As figures are published on the extent of poverty across the country, the Prime Minister will announce the creation of 800 SureStart children's centres offering cash and advice to parents in deprived areas.

In an attempt to galvanise support among Labour MPs worried about action against Iraq, Mr Blair will promise that reducing the number of children on the breadline will be a "key test" of his second term.

Anti-poverty campaigners are likely to seize on the fact that the Government has taken only 500,000 children out of poverty in its first five years, well short of the one million target it had set.
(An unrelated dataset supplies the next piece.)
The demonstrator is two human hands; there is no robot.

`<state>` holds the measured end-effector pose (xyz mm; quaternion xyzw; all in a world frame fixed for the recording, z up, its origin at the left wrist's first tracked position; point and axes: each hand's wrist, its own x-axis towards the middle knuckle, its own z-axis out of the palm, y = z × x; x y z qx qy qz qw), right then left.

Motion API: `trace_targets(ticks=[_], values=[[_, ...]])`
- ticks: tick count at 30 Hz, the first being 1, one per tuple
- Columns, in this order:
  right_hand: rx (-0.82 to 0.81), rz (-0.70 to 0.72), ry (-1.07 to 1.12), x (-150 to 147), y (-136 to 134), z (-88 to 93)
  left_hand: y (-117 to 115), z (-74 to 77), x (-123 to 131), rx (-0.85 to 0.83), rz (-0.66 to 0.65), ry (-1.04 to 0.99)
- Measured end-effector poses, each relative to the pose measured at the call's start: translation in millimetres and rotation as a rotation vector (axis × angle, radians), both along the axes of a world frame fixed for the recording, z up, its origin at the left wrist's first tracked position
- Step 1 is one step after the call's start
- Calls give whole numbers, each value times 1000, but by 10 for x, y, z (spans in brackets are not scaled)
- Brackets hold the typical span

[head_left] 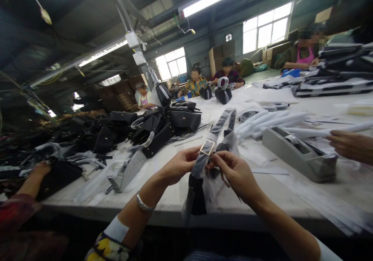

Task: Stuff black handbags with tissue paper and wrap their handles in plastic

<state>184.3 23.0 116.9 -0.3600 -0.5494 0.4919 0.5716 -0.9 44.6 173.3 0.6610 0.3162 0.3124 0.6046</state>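
Observation:
My left hand (179, 164) and my right hand (234, 171) are raised over the near edge of a white work table (163, 199). Both pinch a black bag strap (204, 160) with a gold rectangular buckle (207, 147). The left fingers close on the strap just left of the buckle. The right fingers grip it just below and to the right, along with clear plastic wrapping (230, 140). The strap's far end points away across the table and its lower end hangs toward my lap.
A grey tape dispenser (297, 152) stands at the right, another (128, 171) at the left. A pile of black handbags (157, 125) fills the middle left. White rolled paper tubes (271, 119) lie behind. Other people's hands (351, 144) reach in from both sides, and several workers sit along the table's far side.

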Motion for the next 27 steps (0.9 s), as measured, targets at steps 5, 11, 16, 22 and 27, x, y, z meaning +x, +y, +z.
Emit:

The Prime Minister will explicitly refer for the first time in his tenure to Labour's policy of redistributing wealth from rich to poor. The policy, known as "the R-word" by many Blairites, has been avoided by Downing Street until now because of its connotations with higher taxes, which have traditionally deterred voters.

Senior government sources said Mr Blair had been emboldened by the public reaction to the Budget's tax rises to pay for an improved NHS.

Speaking at a SureStart Centre in north London, he will announce that 1.4 million children have been taken out of absolute poverty by Labour since 1997 and teenage pregnancies have dropped by 6 per cent.

Mr Blair will admit that truancy figures and qualifications for the worst-off remain poor and emphasise that poverty is influenced by ill-health and not just income.

SureStart, a scheme set up to help poor parents, has been a "hidden success" of the Government. It will be expanded so that the most deprived 20 per cent of wards in Britain will have a children's centre by 2006.

Some 650,000 children should benefit from the service. Mr Blair will say that he wants "a Britain in which nobody is left behind and people go as far as their talent allows". Such a society meant "equal status and opportunity, not equal outcomes".